I’ve never felt truly at ease walking through the world.
News is rarely good and behavior is often bad. There’s an awful lot of darkness, even in broad daylight.
If you need me, I’ll be avoiding difficult people, nurturing my family and tending to my emotional (and literal) garden.
Does it work?
Honestly, until recently I would have said the answer was yes.
The most at peace I can feel in life is sitting at home in a clean-ish room with my family gathered together on the couch after dinner.
Warm, fed, safe, calm… together.
But lately it’s become more and more evident to me that my perfectly designed safe space has a major design flaw.
While I can put certain structures in place to make our home a haven, there is no way to keep the outside OUTSIDE, no matter how hard I try.

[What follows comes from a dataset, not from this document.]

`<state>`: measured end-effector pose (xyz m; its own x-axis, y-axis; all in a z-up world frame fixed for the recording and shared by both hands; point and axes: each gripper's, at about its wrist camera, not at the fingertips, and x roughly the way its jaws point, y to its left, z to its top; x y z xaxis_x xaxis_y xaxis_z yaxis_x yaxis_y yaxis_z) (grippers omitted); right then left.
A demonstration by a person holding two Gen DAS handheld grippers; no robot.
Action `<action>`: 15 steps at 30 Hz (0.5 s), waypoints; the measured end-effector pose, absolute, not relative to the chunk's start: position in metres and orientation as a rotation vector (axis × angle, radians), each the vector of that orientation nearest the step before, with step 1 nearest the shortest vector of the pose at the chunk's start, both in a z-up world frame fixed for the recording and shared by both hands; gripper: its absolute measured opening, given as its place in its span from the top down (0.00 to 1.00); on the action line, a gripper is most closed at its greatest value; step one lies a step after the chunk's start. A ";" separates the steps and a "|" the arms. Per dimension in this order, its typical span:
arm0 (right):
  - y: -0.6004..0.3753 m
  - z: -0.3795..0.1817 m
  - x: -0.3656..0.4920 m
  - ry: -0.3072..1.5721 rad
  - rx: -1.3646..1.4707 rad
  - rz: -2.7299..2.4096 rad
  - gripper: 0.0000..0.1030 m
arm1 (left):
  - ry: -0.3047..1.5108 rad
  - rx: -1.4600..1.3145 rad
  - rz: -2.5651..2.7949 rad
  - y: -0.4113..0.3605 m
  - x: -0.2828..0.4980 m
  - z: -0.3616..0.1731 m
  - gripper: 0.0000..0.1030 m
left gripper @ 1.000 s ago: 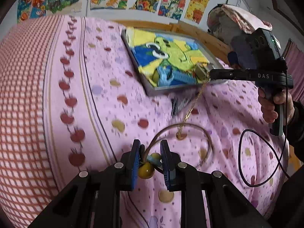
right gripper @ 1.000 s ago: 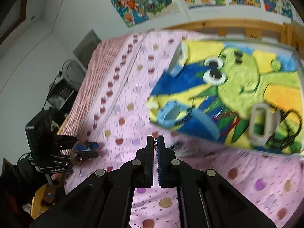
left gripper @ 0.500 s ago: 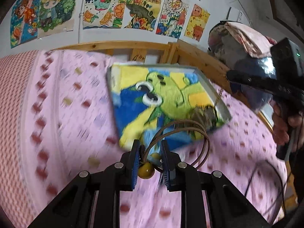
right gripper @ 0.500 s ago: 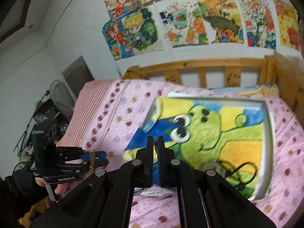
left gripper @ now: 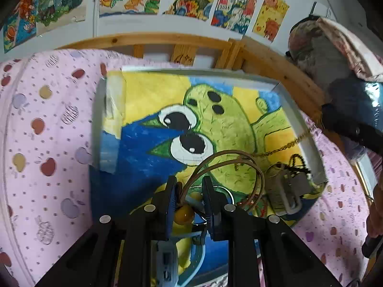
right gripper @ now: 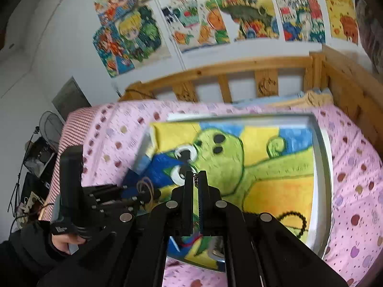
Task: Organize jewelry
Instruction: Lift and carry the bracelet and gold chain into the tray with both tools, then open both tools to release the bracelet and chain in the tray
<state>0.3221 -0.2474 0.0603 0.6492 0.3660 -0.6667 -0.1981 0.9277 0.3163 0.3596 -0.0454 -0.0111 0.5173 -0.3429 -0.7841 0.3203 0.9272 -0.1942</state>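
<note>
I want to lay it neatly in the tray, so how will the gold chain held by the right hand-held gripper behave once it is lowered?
The gold chain likely stays floppy: it sags in a curve toward the right hand-held gripper, so it should pile rather than lie straight. It looks thin and light, so it may swing. Its links could snag the brown cord loop it crosses, over the tray.

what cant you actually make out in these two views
- Left wrist view: the gold chain runs off behind the dark right gripper body at the right edge, so its far end is hidden.
- Right wrist view: what the right gripper pinches is too small to identify.
- Right wrist view: the left gripper and its brown cord loop are blurred.
</note>
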 end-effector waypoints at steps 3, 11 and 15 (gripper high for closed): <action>-0.250 0.047 0.323 0.835 0.215 0.300 0.96 | 0.975 -0.005 -0.380 -0.050 0.364 -0.020 0.80; -0.263 0.037 0.324 0.858 0.207 0.241 0.94 | 0.996 -0.036 -0.352 -0.041 0.366 -0.020 0.79; -0.270 0.038 0.320 0.836 0.229 0.222 0.56 | 0.979 -0.055 -0.342 -0.036 0.362 -0.013 0.52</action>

It creeps in through the experiences my loved ones are having “out there” with other people.
These experiences aren’t dirty shoes I can contain to the mudroom and ask them to leave neatly at the door when they come home each night.
They carry the mess right through the back door inside their worried hearts.
It lands with a thud, heavy in the middle of this safe space I have created. Even though it’s not my chaos to clean up, I try.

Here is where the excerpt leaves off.